Measure ULA passed with 58% of the vote in 2022 — a transfer tax on high-end property sales to fund affordable housing and homelessness prevention. Now the coalition behind it has put out permanent program guidelines, drafted by more than 140 organizations. That's the blueprint for how the money actually gets spent. Credit where it's due — United to House LA and SCANPH put this together. And the fact that it took until January 2024 to lock in permanent guidelines tells you a lot about how slow implementation has been, even for a measure voters clearly wanted. Guidelines written by the people who actually do homeless services and affordable housing — not City Hall consultants. That's the right move. Whether the bureaucracy lets them execute is the real question, and, honestly, I wouldn't bet on the bureaucracy making it easy. This one's from Big Education Ape:

The Los Angeles Unified School District (LAUSD) is violating state law by refusing to use state education funds specifically targeted to help low-income students, English language learners and foster youth to increase or improve services for those students, according to a lawsuit filed on behalf of the Community Coalition of South Los Angeles and LAUSD parent Reyna Frias.
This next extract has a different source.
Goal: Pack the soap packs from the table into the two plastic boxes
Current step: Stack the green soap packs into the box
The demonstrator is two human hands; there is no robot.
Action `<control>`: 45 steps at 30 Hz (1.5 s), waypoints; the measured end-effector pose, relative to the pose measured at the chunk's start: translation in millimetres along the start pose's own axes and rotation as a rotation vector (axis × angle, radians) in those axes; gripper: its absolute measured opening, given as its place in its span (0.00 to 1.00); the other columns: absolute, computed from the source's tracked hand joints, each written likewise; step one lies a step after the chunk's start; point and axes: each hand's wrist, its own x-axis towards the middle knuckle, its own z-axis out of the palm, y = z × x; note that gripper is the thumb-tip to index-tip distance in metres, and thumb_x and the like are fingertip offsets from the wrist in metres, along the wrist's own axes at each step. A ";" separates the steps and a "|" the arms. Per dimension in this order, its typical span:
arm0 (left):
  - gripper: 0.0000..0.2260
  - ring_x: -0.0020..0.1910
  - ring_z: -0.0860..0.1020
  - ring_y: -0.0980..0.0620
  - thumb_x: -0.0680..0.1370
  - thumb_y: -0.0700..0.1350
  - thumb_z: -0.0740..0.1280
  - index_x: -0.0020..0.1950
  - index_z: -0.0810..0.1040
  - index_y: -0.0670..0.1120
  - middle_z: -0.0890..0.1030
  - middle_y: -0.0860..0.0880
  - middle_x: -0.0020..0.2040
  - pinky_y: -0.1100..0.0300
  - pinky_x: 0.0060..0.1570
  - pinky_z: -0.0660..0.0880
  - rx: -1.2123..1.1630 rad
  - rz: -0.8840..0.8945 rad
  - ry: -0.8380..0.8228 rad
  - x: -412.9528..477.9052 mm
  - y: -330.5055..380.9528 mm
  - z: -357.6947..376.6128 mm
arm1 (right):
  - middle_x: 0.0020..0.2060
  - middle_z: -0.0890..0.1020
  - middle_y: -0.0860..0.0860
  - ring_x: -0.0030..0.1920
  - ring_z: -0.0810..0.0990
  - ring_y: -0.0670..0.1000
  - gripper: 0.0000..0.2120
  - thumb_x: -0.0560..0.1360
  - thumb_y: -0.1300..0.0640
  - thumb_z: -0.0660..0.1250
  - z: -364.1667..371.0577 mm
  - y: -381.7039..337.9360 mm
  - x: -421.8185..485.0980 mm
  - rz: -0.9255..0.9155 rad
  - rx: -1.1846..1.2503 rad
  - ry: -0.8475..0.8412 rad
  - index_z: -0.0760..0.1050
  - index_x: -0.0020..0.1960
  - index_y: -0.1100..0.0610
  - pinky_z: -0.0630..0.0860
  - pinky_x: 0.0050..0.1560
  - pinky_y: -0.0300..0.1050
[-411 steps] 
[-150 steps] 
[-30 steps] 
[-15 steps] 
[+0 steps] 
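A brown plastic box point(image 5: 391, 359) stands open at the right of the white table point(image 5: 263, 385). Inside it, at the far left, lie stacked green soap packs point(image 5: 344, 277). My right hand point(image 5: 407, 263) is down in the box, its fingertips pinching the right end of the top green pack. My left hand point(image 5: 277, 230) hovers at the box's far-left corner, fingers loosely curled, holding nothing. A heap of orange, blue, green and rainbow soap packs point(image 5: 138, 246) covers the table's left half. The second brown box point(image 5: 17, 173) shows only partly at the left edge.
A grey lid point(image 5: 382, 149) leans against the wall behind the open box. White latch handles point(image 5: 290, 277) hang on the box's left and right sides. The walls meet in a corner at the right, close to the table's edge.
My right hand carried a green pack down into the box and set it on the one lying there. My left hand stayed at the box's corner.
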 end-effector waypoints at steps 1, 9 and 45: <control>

A lawsuit filed in LA Superior Court says LAUSD is planning to illegally divert more than two billion dollars — money state law specifically earmarked for low-income kids, English learners, and foster youth. Public Advocates and the ACLU are behind it, so this is not some fly-by-night filing. Two billion dollars. Over a decade. Cooked through accounting tricks so the district doesn't have to actually improve services for the kids who need them most. That's exactly the kind of bureaucratic shell game that makes people lose faith in public institutions. The law here is the 2013 Local Control Funding Formula — it was supposed to be the fix, the reform that finally pushed dollars toward high-need students. The allegation is that LAUSD has been quietly undermining it ever since. South LA families are the ones suing. Not a think tank, not a downtown law firm acting alone — a parent named Reyna Frias and the Community Coalition. That's the community most harmed, and they're the ones doing the work. LAUSD should be embarrassed. Here's 2 Urban Girls:

A recent internal study conducted by the Assessor’s Office found that it costs approximately $174 in staff time and administrative resources to process and assess a $5,000 business property account. By comparison, that assessment generates only about $50 in annual property tax revenue.

Hat tip to 2 Urban Girls for this one — the LA County Board of Supervisors just approved raising the small-business personal property tax threshold from five thousand dollars to ten thousand. Jeff Prang's office pushed it through, and it kicks in next assessment cycle. This is the rare bureaucratic fix that actually makes sense — the county was spending a hundred and seventy-four bucks in staff time to collect fifty dollars in tax revenue. That's not fiscal responsibility. That's fiscal cosplay. Doubling the threshold means a lot of small operators — your corner shops, your taqueria with a used refrigerator on the books — just got some paperwork off their plate. That's real, even if it isn't glamorous. You’ll find links to every story we covered today in the show notes, so if something stuck with you, you can jump in and read more when you have a minute.

That’s The LA Daily Fix for this Friday. Thanks for listening, and have a good weekend. This is a Lantern Podcast.